I started this about a month ago, absolutely no idea what I was doing, and in that short time this little box has grown a ton. Got the basics for cloud storage, jellyfin with the arr suite, navidrome to replace spotify/tidal, etc. Got my scanner going right into paperless, finally starting a budget planner with actualbudget, even set up homebox to maybe eventually keep track of my collections of random bullshit. Spent 3 days fighting with Wireguard and gluetun to make a single VPN connection that’ll hook me into my LAN but also output all my traffic through Mullvad, using pihole as my DNS - I should get Unbound set up at some point too but that’s a project for another day.
Today I learned about homeassistant, and while I’m not one to care about IoT shit or whatever, just dabbling with NFC tags for the lights and such has been pretty neat.
This week I’m getting a second machine in that I’m going to use exclusively as a NAS and stop relying on USB external hard drives.
I really just wanted a little 24/7 Bob Ross box with a bit of cloud storage, and this project blew up a lot more than I thought it would LOL
Bob Ross box???
Grab the entire series, load it up on the tv, and let it rip all day
My biggest shortcoming at the moment is my NAS is also my gaming PC. It’s pretty inefficient to have that on all the time. But I haven’t had the time to build a dedicated NAS.
I’m putting together a pretty simple one this week. Got a used HP Elitedesk G4 SSF for around $150, already have 2 8TB external drives lying around that are easy enough to shuck and slap into it. Should be pretty easy to just slap TrueNAS Scale onto it, set up a mirror with the 2 drives, and be good to go for a while.
I’ll definitely need more space down the road and this thing can’t fit more than 2 drives without some modifications (3 is doable, but 4 will take some 3D printed parts which I believe someone’s still working on fine-tuning). But it’s good enough for me for now, still got 2.5TB I’m not using.

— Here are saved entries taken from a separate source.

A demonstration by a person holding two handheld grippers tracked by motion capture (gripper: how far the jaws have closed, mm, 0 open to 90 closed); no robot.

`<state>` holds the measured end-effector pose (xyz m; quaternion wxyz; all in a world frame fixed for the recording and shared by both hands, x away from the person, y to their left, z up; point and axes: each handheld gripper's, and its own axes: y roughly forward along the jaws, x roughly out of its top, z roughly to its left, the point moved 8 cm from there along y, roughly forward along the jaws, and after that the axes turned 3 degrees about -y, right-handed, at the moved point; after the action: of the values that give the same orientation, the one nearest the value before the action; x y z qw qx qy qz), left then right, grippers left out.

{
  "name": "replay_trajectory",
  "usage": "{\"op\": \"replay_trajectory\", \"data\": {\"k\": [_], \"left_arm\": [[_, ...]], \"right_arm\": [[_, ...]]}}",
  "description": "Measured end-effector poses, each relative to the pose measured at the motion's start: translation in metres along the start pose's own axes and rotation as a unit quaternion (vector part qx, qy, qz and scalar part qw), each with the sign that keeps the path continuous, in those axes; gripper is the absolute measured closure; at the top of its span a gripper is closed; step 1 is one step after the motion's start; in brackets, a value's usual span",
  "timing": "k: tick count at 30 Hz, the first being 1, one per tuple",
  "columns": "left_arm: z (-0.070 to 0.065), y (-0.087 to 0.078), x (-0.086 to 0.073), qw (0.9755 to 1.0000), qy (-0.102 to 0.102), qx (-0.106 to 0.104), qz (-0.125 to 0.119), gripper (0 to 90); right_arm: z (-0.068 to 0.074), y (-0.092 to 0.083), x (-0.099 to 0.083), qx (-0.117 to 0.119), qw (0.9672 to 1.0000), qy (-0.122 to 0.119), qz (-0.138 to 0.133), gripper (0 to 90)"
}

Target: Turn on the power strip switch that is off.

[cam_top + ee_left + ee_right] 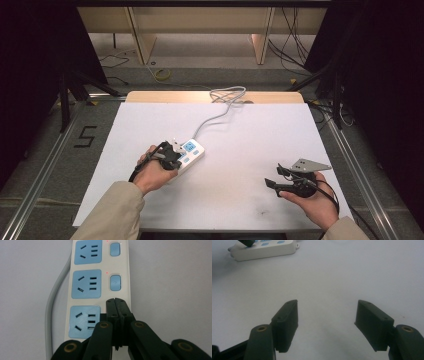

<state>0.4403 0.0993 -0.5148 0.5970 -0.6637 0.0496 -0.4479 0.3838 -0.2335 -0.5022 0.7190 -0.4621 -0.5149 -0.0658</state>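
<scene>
A white power strip (189, 152) lies left of the middle of the white table (240, 130), with lots of bare room on the right. The left gripper (116, 301) has its jaws pressed together, tips over the strip beside a blue switch (115, 282). This close view shows blue sockets (86, 283) and tiny red lights. The right gripper (327, 315) floats near the right edge, jaws wide apart, holding nothing. A grey cord (217, 112) runs to the far edge.

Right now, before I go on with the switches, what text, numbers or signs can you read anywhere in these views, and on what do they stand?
"5": black mark on the grey floor left of the white table.
White power strip with blue sockets: no readable print; only small red indicator lights beside its blue switches.
Black left gripper and black right gripper: no lettering visible.
</scene>
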Motion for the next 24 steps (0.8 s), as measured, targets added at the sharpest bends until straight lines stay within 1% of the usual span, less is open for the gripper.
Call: {"op": "replay_trajectory", "data": {"k": [5,6,8,15,18,24], "left_arm": [[-0.0002,-0.0007,0.0005,1.0,0.001,-0.001,-0.003,90.0],[-0.0006,-0.0014,0.0004,1.0,0.003,-0.004,-0.002,90.0],[-0.0014,-0.0014,0.0004,1.0,0.006,-0.002,-0.004,90.0],[-0.0012,-0.001,0.0009,0.9999,0.01,-0.005,-0.008,90.0],[-0.0011,-0.0024,0.0022,0.9998,0.01,-0.006,-0.015,89.9],[0.0002,-0.0068,0.0075,0.999,0.01,-0.003,-0.043,89.7]], "right_arm": [[0.0,-0.0003,0.0002,0.0,1.0,0.0,-0.001,34.9],[0.0,-0.0002,0.0003,0.0,1.0,0.001,-0.002,35.0],[0.0,-0.0001,0.0003,0.0,1.0,0.001,-0.002,34.9],[0.0,-0.0003,0.0002,0.0,1.0,0.001,-0.001,34.9],[0.0,-0.0002,0.0004,0.0,1.0,0.001,-0.002,34.9],[-0.0002,-0.0002,0.0001,0.0,1.0,0.001,-0.001,34.9]]}}
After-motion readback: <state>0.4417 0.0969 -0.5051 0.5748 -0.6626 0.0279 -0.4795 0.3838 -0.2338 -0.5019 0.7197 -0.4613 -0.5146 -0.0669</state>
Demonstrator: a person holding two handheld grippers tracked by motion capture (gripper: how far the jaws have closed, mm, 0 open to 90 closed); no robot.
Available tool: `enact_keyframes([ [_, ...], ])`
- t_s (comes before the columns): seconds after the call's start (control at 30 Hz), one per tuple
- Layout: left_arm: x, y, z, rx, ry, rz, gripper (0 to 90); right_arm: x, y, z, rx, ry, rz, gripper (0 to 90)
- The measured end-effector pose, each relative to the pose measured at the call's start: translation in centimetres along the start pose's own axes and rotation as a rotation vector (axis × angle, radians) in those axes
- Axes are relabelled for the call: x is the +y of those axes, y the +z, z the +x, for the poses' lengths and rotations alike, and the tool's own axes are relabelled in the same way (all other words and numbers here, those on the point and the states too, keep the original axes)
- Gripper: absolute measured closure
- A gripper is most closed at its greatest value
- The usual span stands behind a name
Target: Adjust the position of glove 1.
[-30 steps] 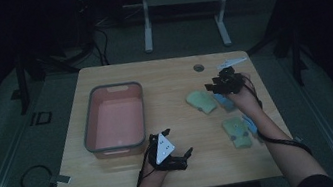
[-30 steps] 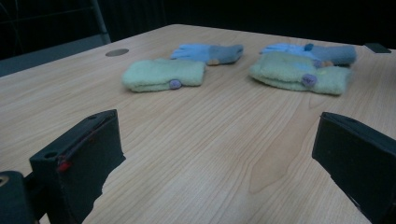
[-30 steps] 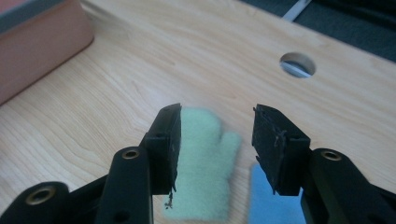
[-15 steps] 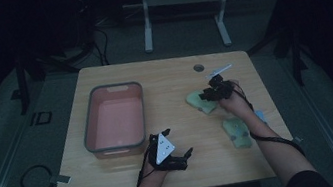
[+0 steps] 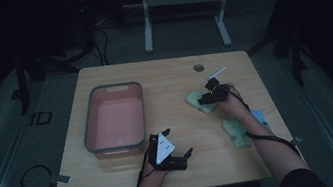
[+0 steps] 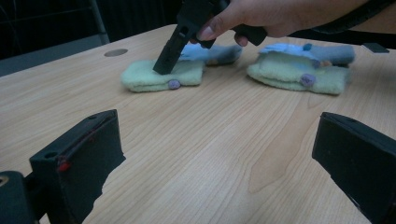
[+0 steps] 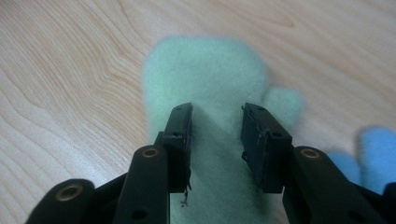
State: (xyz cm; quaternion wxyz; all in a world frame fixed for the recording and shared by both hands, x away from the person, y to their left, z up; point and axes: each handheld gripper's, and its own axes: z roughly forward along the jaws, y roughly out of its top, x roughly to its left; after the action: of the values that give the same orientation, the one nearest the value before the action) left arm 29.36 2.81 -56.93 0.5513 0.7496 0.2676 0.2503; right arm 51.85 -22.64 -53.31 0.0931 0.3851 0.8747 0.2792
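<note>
A pale green fuzzy mitten (image 5: 197, 103) (image 6: 163, 77) (image 7: 205, 70) lies flat on the right half of the wooden table (image 5: 168, 88). My right gripper (image 5: 204, 99) (image 7: 215, 109) points down onto it. Its jaws have just been closing and now stand partly apart, tips on the fabric, with a strip of green between them. A blue mitten (image 6: 215, 52) (image 7: 373, 149) lies right beside the green one. Nearer the person, a second green and blue pair (image 5: 237, 132) (image 6: 299, 72) is stacked. My left gripper (image 5: 176, 143) (image 6: 219, 123) rests near the front edge, open and with nothing in it.
A pink tub (image 5: 88, 128) with a grey rim stands on the table's left half. A round cable hole (image 5: 198, 67) sits near the far edge. Bare wood lies between the tub and the mittens. A cable (image 5: 28, 178) loops on the floor at the left.
My right gripper has come down and a little left, from above the mittens onto the green one. The left gripper has not moved.
</note>
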Motion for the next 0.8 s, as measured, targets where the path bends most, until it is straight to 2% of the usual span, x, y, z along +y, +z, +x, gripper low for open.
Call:
enact_keyframes([
  [0.17, 0.0, 0.0, 0.0, 0.001, 0.001, 0.001, 1.9, 0.2, 0.2, 0.3, -0.02, -0.023, 0.019, 73.3],
  [0.3, 0.0, 0.0, 0.0, 0.001, 0.001, 0.001, 1.9, 0.3, 0.2, 0.7, -0.048, -0.014, 0.022, 79.1],
  [0.5, 0.0, 0.0, 0.0, 0.003, -0.008, 0.001, 1.9, 0.7, 0.0, 1.4, -0.087, 0.052, 0.04, 85.4],
  [0.6, 0.0, 0.0, 0.0, 0.004, -0.009, 0.0, 1.9, 1.4, -1.0, 2.1, -0.093, 0.067, 0.02, 86.3],
  [0.67, 0.0, 0.0, 0.0, 0.005, -0.003, 0.001, 1.9, 2.2, -2.3, 2.7, -0.104, 0.072, -0.008, 86.4],
  [0.8, 0.0, 0.0, 0.0, 0.005, -0.008, -0.002, 1.9, 3.6, -5.4, 4.1, -0.133, 0.132, -0.092, 86.5],
])
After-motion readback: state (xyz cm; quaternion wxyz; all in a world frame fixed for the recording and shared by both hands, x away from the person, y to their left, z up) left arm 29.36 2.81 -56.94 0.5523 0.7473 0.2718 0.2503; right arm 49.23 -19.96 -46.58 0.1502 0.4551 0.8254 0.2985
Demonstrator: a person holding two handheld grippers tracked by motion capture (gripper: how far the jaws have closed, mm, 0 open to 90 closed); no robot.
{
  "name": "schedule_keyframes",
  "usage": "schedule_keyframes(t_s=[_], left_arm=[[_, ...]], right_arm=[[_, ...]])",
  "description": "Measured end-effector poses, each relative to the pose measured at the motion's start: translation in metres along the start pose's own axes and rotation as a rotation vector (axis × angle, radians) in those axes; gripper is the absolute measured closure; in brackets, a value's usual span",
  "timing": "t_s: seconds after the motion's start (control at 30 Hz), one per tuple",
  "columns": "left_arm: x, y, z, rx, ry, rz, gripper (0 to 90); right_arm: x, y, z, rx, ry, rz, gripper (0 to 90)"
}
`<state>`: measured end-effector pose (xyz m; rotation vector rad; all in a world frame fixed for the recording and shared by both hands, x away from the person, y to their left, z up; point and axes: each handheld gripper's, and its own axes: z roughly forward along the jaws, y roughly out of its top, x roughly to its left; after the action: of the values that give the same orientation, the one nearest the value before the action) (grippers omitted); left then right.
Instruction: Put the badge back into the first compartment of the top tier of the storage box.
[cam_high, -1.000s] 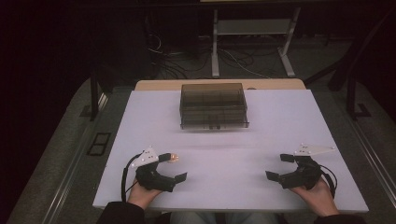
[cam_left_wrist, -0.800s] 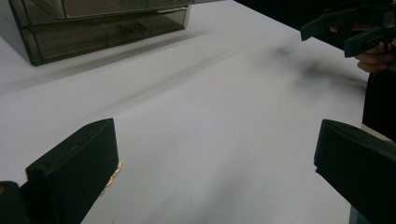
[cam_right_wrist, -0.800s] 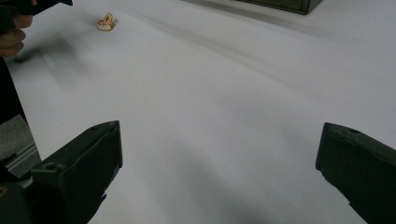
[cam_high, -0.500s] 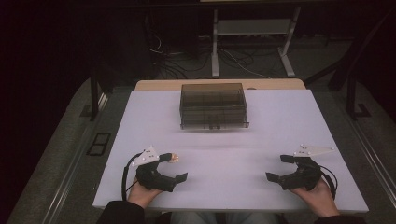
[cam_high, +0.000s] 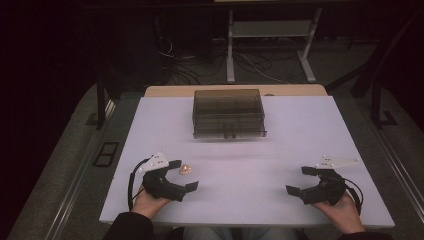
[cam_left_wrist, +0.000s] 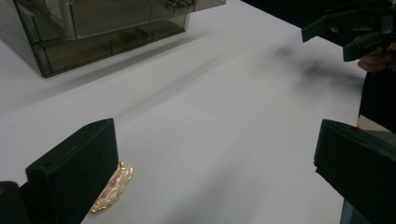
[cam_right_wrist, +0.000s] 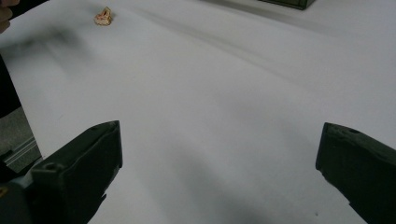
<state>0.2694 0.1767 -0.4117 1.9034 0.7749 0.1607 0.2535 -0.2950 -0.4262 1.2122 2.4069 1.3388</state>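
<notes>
High view puts the left gripper (cam_high: 182, 175) and the right gripper (cam_high: 300, 181) low over the near edge of the table (cam_high: 300, 130), each with its 2 jaws wide apart and holding nothing. A small trinket (cam_high: 185, 170) lies flat on the table between the left gripper's jaws, close against the farther jaw. In the left gripper view the trinket (cam_left_wrist: 113, 187) sits just beside the inner face of the left-hand jaw and partly behind it, far from the right-hand jaw. In the right gripper view the trinket (cam_right_wrist: 103, 17) lies well ahead of the jaws and off to their left.

It looks like a thin, flat piece with a gold scalloped rim and a pink and white face, perhaps a brooch or charm. I would judge it light, stiff and probably brittle at the rim, with a glossy face that could slip between hard pads. Lying so flat, it offers little height to pinch, so the jaws would need to come down almost to the table and close across its narrow width, edge to edge, with gentle force. The left gripper would first want to centre itself over the piece.

Well beyond the jaws stands a smoked clear drawer box (cam_high: 228, 114), its drawers apparently closed.
</notes>
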Motion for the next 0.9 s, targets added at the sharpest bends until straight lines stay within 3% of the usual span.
schedule_keyframes(t_s=[0.33, 0.9], left_arm=[[0.010, 0.011, -0.002, 0.046, 0.017, 0.017, 0.0], [0.028, 0.023, 0.001, 0.094, 0.037, -0.003, 0.0]], right_arm=[[0.000, -0.001, 0.000, 0.002, -0.001, 0.003, 0.0], [0.000, -0.001, 0.000, 0.010, -0.004, 0.006, 0.0]])
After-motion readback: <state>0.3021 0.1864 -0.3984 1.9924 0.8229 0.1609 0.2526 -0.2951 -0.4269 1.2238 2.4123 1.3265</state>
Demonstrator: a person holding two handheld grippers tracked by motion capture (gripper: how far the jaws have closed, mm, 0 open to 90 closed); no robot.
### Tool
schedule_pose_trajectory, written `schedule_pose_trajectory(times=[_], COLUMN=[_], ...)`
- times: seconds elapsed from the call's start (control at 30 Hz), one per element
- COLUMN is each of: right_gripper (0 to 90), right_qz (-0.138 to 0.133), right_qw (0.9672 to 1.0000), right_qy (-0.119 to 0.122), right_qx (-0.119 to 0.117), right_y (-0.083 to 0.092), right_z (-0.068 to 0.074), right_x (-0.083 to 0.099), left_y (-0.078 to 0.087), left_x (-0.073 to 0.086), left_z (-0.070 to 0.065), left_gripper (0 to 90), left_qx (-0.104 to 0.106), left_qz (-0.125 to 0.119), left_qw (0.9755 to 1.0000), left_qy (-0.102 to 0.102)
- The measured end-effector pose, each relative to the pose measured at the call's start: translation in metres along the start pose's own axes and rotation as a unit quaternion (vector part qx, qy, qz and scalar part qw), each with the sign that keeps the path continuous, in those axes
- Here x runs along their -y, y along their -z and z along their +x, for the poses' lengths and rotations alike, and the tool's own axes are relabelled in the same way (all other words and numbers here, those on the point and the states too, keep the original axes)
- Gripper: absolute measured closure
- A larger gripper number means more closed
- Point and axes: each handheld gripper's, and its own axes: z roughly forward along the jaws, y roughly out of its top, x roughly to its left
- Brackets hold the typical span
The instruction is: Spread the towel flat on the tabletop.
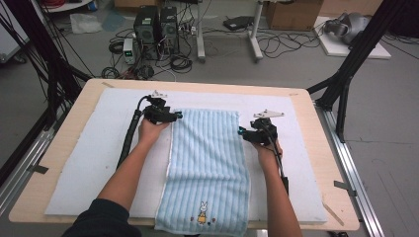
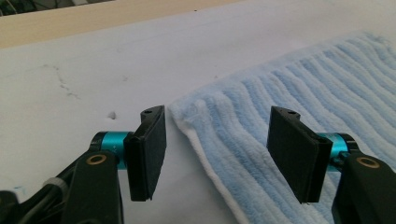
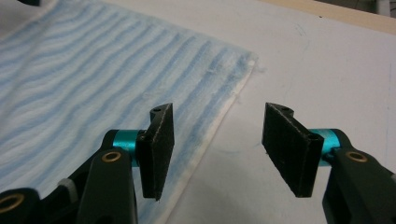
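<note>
We have the blue striped towel (image 1: 207, 163) lying flat down the middle of the white mat (image 1: 89, 158) on the counter (image 1: 59, 148), its near end hanging over the edge. Our left tongs (image 2: 217, 154) straddle its far left corner, spread and pinching nothing; our right tongs (image 3: 217, 149) straddle the far right edge, likewise spread. We judge the step to be between grasps: next, both tongs must close squarely on the cloth.

High view looks down over the table (image 1: 64, 148); both gripper views sit close above the shared towel (image 1: 207, 153).
</note>
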Motion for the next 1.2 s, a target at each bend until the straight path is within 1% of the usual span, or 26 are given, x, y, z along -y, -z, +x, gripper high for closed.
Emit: schedule_pose_trajectory(times=[0.1, 0.17, 0.23, 0.3, 0.37, 0.4, 0.43, 0.47, 0.5, 0.53, 0.57, 0.6, 0.63, 0.67, 0.7, 0.73, 0.77, 0.83, 0.87, 0.9, 0.93, 1.0, 1.07, 1.1, 1.17, 1.2], right_gripper=[46.3, 46.0, 45.4, 45.1, 46.0, 47.8, 50.5, 51.6, 55.0, 59.8, 70.9, 77.7, 85.6, 86.7, 87.2, 87.5, 87.6, 87.6, 87.3, 85.7, 80.2, 72.1, 65.8, 64.1, 62.8, 62.6], right_qz=[0.011, 0.018, 0.032, 0.041, 0.034, 0.036, 0.043, 0.042, 0.040, 0.042, 0.045, 0.047, 0.051, 0.058, 0.066, 0.069, 0.069, 0.056, 0.050, 0.047, 0.047, 0.040, 0.023, 0.015, 0.004, -0.001], right_qw=[0.9999, 0.9998, 0.9995, 0.9991, 0.9993, 0.9992, 0.9989, 0.9989, 0.9989, 0.9989, 0.9989, 0.9989, 0.9987, 0.9983, 0.9978, 0.9973, 0.9963, 0.9959, 0.9959, 0.9959, 0.9957, 0.9965, 0.9974, 0.9978, 0.9984, 0.9985], right_qy=[0.004, 0.001, -0.003, -0.005, -0.012, -0.015, -0.011, -0.015, -0.019, -0.014, -0.007, 0.003, 0.005, 0.003, 0.003, 0.008, 0.015, -0.015, -0.031, -0.037, -0.035, -0.034, -0.046, -0.044, -0.039, -0.038], right_qx=[0.004, 0.004, 0.001, 0.007, 0.009, 0.009, 0.016, 0.017, 0.017, 0.015, 0.011, 0.004, 0.000, 0.000, 0.004, 0.024, 0.049, 0.069, 0.068, 0.068, 0.071, 0.065, 0.050, 0.047, 0.042, 0.039], right_y=[-0.012, -0.020, -0.028, -0.037, -0.043, -0.047, -0.051, -0.053, -0.055, -0.055, -0.056, -0.056, -0.057, -0.058, -0.059, -0.059, -0.059, -0.060, -0.060, -0.060, -0.059, -0.056, -0.049, -0.046, -0.038, -0.034], right_z=[-0.005, -0.007, -0.009, -0.011, -0.010, -0.010, -0.009, -0.009, -0.009, -0.008, -0.007, -0.006, -0.005, -0.005, -0.005, -0.005, -0.005, -0.012, -0.014, -0.015, -0.014, -0.014, -0.015, -0.014, -0.013, -0.013], right_x=[-0.003, -0.005, -0.008, -0.011, -0.013, -0.014, -0.015, -0.015, -0.016, -0.017, -0.018, -0.019, -0.020, -0.022, -0.025, -0.027, -0.027, -0.024, -0.023, -0.023, -0.023, -0.024, -0.027, -0.028, -0.031, -0.032], left_y=[0.000, 0.001, 0.002, 0.003, 0.005, 0.006, 0.006, 0.007, 0.007, 0.008, 0.009, 0.009, 0.010, 0.011, 0.011, 0.012, 0.012, 0.014, 0.014, 0.014, 0.014, 0.011, 0.008, 0.006, 0.001, -0.002], left_x=[0.004, 0.007, 0.007, 0.006, 0.005, 0.005, 0.004, 0.004, 0.004, 0.004, 0.004, 0.004, 0.004, 0.005, 0.005, 0.006, 0.006, 0.006, 0.006, 0.007, 0.007, 0.007, 0.006, 0.005, 0.003, 0.003], left_z=[-0.001, -0.001, -0.001, -0.003, -0.004, -0.005, -0.005, -0.005, -0.005, -0.004, -0.002, -0.001, 0.000, 0.001, 0.001, 0.001, 0.001, 0.001, 0.001, 0.002, 0.002, 0.002, 0.000, -0.001, -0.001, -0.001], left_gripper=[34.6, 32.0, 30.1, 30.1, 30.1, 30.1, 30.1, 30.1, 30.1, 30.2, 30.3, 30.3, 30.4, 30.4, 30.6, 30.8, 30.8, 31.2, 31.5, 31.6, 31.8, 33.7, 37.1, 38.5, 39.9, 39.7], left_qx=[0.005, 0.009, 0.016, 0.017, 0.021, 0.022, 0.023, 0.024, 0.023, 0.023, 0.023, 0.023, 0.023, 0.022, 0.021, 0.021, 0.019, 0.016, 0.017, 0.016, 0.015, 0.013, -0.001, -0.007, -0.012, -0.013], left_qz=[-0.006, -0.009, -0.008, -0.008, -0.013, -0.013, -0.013, -0.013, -0.013, -0.014, -0.013, -0.013, -0.012, -0.010, -0.009, -0.006, -0.006, -0.010, -0.011, -0.011, -0.012, -0.015, -0.017, -0.015, 0.003, 0.007], left_qw=[0.9999, 0.9999, 0.9998, 0.9998, 0.9997, 0.9996, 0.9996, 0.9996, 0.9996, 0.9996, 0.9996, 0.9996, 0.9996, 0.9996, 0.9996, 0.9997, 0.9997, 0.9997, 0.9997, 0.9997, 0.9997, 0.9996, 0.9998, 0.9999, 0.9999, 0.9999], left_qy=[0.006, 0.010, 0.013, 0.007, 0.009, 0.007, 0.006, 0.004, 0.002, 0.004, 0.008, 0.013, 0.014, 0.014, 0.015, 0.014, 0.014, 0.014, 0.015, 0.013, 0.016, 0.017, 0.005, 0.002, 0.002, 0.008])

If I thought about storage a bit more before starting this project, I probably would’ve just gotten the same SSF but with some slightly better specs to use as the entire server, rather than running 2 different machines, but oh well.
Edit: Slight change of plans, got a 12tb drive free through a program at work, so gonna go with UnRAID instead. The license fee is a bit disappointing but it seems to suit my needs better, and being able to mix and match drives of any size at will is pretty nice
Yeah I had your idea back when I wanted a nas. I didn’t have the time and just bought a synology knowing it wasn’t the best option and was aware of the possibility of enshitification. Now that they’ve enshitified, I can’t really recommend them any longer. So far it’s been good but I’m still looking for options that are quick and easy to set up. Or maybe I’ll grit my teeth and start building one from scratch.
I’m perfectly happy to build my own NAS with NixOS and ZFS on it. I think it’s mostly a matter of getting the right hardware.